Ein Teddybär weckt bei uns Erinnerungen an ein weiches, liebgewonnenes und meist schon abgenutztes Stück Pelz. Oder aber an die high-class Teddy-Sammlung der Tante. Nun will Designer Bruno Oro de Abreu den besten Freund revolutionieren und zum besten Lehrer umfunktionieren. Dilus, ein elektronischer Teddybär, soll der Konversation, der Sozialisierung und dem Unterricht dienen. Dank holografischer Technologie können die Kinder mit dem Bär interagieren. Dies soll über Mail, Bluetooth, Messenger und andere Systeme möglich sein.

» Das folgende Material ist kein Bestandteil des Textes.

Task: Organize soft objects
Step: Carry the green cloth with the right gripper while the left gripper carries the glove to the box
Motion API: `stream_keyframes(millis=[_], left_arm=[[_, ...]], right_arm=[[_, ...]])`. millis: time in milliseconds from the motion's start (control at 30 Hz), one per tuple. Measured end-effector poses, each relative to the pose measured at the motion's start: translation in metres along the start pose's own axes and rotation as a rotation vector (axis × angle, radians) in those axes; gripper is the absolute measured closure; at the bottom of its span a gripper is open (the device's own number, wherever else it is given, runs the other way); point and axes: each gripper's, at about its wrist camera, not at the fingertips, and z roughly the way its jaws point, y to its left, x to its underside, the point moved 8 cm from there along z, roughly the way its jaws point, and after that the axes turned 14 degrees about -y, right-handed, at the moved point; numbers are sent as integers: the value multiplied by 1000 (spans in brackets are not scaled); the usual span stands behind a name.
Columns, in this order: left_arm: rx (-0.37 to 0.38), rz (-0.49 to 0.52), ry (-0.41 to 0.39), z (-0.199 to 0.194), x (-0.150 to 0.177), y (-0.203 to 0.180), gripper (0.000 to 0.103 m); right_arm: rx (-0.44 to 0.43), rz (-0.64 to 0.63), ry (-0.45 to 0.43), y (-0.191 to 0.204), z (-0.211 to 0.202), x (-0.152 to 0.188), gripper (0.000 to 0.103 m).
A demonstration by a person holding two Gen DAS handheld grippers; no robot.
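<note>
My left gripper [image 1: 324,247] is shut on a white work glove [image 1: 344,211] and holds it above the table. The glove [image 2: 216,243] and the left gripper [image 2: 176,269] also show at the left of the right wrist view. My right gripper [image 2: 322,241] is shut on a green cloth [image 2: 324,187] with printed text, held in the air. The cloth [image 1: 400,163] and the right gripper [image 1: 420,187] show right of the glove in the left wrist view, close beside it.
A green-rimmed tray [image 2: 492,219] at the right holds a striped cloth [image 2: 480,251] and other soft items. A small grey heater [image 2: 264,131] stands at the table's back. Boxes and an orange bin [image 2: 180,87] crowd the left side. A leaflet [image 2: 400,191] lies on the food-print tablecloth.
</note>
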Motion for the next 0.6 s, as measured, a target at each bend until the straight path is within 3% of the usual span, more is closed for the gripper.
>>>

Die Oberfläche des neuen Freunds kann individuell gestaltet und den persönlichen Vorlieben angepasst werden. Ist es aber nicht eben ein soziales Phänomen, dass wir unsere Freunde nehmen, wie sie sind?
Gestartet wurde das Projekt ursprünglich während einer Feldforschung an Kindern, welche längere Zeit im Spital verbringen. Der Bär soll die Effekte der Isolation wie verpasster Unterricht und fehlendes soziales Umfeld überbrücken. Die menschliche Nähe wird durch Polymere, welche dem Bären eingesetzt wurden, vorgetäuscht und soll so zu schöner Haut führen.
Es bleibt die Frage, ob dies die Antwort auf die verarmte Phantasie einer neuen Generation von Kindern oder einfach die zeitgemässe Entwicklung einer neuen Generation Spielzeug ist.